### Task description
Only the lines from the line containing "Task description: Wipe" to the end of the entries should be repeated, exactly as they appear.

[Records from a dataset]
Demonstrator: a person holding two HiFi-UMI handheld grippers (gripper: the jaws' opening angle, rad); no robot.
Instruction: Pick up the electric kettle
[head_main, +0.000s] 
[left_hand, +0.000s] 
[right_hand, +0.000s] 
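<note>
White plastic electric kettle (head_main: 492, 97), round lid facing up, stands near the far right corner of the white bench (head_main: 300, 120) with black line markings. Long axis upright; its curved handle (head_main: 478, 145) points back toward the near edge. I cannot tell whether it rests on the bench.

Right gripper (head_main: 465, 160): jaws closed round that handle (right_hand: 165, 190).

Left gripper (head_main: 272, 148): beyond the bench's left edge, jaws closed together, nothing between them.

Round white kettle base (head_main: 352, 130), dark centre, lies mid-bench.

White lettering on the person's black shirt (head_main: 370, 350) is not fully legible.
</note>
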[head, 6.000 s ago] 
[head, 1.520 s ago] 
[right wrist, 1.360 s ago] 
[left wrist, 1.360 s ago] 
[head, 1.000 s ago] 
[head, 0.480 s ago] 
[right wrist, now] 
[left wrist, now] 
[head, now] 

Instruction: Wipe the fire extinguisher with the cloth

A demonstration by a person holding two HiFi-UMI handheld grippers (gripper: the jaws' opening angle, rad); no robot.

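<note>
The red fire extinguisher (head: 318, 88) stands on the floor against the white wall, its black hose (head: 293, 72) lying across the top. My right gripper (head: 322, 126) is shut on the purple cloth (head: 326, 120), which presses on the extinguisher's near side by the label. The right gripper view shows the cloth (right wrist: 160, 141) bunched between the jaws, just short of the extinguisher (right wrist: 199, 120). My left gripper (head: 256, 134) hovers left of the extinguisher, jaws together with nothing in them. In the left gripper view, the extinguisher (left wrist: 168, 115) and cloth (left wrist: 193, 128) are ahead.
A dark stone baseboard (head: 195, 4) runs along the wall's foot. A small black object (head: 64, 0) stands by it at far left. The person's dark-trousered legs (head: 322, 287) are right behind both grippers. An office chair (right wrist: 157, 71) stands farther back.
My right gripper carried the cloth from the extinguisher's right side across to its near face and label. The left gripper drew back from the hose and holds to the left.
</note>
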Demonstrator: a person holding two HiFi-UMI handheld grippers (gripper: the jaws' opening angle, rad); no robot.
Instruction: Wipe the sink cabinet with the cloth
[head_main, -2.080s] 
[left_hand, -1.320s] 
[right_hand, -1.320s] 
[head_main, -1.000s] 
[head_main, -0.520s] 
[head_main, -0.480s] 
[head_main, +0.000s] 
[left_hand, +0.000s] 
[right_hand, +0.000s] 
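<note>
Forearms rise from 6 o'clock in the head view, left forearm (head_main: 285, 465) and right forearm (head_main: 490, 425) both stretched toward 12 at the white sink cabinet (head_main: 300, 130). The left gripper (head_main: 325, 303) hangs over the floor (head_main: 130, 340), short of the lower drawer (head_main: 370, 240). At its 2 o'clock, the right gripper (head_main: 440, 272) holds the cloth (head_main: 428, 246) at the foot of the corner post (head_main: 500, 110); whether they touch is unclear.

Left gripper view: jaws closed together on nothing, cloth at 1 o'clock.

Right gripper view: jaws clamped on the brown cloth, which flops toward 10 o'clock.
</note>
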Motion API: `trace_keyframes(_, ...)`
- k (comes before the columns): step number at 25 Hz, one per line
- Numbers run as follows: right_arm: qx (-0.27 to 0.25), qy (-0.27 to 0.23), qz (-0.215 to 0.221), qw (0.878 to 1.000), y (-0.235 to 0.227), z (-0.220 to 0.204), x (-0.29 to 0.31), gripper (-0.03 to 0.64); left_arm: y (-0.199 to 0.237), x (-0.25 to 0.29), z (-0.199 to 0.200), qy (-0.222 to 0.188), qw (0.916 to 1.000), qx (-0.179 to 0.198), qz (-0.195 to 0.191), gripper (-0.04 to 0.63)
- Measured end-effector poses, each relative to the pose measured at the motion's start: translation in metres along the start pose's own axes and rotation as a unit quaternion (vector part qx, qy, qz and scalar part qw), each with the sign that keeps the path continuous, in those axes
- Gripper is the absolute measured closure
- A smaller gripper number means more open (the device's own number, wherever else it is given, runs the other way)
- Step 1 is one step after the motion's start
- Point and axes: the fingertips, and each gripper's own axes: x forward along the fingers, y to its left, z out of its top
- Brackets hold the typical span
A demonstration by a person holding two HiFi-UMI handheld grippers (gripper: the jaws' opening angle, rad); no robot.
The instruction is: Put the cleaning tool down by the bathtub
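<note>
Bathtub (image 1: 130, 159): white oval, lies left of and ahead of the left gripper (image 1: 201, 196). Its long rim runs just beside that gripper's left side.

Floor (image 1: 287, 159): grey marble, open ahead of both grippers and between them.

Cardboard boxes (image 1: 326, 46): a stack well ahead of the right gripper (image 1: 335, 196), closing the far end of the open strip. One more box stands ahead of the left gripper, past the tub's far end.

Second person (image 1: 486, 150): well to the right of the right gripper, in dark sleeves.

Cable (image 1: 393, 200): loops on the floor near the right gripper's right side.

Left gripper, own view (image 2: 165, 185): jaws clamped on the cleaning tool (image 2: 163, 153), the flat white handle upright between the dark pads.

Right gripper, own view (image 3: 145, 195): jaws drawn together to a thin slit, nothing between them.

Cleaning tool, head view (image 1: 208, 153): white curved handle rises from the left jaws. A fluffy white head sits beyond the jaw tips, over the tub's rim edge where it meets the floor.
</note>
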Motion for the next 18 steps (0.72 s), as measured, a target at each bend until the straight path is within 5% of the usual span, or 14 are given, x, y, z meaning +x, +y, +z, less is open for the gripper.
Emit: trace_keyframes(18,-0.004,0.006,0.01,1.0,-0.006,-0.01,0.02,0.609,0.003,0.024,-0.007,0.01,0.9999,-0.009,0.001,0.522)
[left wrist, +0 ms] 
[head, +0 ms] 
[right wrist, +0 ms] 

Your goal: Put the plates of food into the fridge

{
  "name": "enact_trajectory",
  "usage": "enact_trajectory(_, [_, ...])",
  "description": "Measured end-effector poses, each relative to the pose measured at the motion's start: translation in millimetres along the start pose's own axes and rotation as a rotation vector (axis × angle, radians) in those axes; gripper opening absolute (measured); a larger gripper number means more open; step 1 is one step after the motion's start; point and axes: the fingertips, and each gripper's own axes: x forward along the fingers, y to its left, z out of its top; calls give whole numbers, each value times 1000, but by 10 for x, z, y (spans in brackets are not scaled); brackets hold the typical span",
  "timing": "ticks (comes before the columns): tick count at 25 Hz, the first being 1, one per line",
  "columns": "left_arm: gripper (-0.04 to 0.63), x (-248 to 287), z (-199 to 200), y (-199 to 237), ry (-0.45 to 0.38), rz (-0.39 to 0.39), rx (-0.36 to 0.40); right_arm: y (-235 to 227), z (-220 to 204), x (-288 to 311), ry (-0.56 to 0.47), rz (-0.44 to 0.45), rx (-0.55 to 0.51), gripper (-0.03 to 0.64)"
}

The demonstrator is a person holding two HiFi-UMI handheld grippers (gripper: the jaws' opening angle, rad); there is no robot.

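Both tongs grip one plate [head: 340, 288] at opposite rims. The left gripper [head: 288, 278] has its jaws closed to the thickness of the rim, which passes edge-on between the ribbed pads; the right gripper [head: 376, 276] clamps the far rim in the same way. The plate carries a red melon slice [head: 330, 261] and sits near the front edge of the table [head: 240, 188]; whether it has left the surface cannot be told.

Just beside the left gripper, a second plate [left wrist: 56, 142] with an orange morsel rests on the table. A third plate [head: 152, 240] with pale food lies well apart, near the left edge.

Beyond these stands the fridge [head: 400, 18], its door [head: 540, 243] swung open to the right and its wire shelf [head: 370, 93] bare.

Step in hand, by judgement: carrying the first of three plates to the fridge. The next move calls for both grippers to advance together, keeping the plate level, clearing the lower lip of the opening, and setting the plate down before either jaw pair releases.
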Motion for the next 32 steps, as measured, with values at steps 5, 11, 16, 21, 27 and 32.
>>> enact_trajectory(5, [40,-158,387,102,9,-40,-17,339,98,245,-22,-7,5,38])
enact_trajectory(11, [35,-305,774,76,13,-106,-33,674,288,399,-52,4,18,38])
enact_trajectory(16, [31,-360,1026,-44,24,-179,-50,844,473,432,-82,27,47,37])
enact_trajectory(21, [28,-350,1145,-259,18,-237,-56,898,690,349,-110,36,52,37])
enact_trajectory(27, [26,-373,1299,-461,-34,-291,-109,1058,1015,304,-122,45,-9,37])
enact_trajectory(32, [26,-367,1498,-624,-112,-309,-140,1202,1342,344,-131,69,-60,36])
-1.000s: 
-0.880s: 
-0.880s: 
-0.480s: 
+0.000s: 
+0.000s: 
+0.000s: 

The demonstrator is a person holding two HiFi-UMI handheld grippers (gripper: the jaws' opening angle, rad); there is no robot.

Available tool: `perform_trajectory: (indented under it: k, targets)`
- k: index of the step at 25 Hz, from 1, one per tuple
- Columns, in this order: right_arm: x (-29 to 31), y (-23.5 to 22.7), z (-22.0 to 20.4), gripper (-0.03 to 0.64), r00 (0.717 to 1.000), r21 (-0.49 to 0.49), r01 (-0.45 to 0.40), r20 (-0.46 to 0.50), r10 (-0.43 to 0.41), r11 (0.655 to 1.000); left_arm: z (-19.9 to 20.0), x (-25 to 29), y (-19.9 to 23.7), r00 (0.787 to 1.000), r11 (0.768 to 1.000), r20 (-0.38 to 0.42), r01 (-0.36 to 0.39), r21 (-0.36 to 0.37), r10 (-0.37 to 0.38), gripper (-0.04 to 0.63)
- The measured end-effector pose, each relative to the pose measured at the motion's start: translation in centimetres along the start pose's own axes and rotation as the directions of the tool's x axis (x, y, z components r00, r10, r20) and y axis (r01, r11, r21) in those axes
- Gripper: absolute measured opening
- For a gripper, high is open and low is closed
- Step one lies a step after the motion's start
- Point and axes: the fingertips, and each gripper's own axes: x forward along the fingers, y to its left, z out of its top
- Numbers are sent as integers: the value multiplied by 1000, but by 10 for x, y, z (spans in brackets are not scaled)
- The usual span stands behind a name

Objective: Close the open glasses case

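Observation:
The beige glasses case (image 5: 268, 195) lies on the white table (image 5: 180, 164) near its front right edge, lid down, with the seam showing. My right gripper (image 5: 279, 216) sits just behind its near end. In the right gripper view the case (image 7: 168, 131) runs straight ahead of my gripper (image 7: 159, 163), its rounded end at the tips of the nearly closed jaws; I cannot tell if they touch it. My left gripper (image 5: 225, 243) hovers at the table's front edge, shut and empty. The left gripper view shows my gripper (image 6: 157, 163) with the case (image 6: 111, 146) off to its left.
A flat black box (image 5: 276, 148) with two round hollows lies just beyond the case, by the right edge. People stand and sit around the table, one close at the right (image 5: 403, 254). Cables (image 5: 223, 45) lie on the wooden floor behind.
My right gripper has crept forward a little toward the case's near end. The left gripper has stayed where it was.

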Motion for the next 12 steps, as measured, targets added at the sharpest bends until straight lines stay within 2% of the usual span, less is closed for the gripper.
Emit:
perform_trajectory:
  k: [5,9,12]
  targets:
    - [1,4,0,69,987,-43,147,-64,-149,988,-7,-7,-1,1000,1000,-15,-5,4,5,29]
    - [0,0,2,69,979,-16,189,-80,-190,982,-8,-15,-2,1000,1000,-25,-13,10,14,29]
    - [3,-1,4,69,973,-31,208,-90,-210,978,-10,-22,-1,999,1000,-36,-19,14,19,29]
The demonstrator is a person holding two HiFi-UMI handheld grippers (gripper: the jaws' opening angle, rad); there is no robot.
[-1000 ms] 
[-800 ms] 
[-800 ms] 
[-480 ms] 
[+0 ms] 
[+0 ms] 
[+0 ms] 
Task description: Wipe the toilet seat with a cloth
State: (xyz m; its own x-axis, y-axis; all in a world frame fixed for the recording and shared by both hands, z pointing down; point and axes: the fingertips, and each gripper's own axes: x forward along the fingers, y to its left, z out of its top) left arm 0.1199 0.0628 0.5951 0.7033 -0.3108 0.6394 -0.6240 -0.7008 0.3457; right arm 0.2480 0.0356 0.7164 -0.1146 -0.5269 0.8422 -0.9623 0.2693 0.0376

### Result of this exercise
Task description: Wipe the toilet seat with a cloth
State: (xyz m; its own x-axis, y-axis; all in a world frame fixed for the recording and shared by both hands, z pointing down; point and axes: the fingertips, and each gripper's own axes: x forward along the fingers, y to its left, z out of its top) left arm 0.1199 0.0628 0.5951 0.7033 -0.3108 0.6394 -0.6240 -0.7008 0.3457; right arm 0.2480 0.0356 0.7164 -0.1146 -0.5269 0.8422 -0.9623 0.2693 0.0376

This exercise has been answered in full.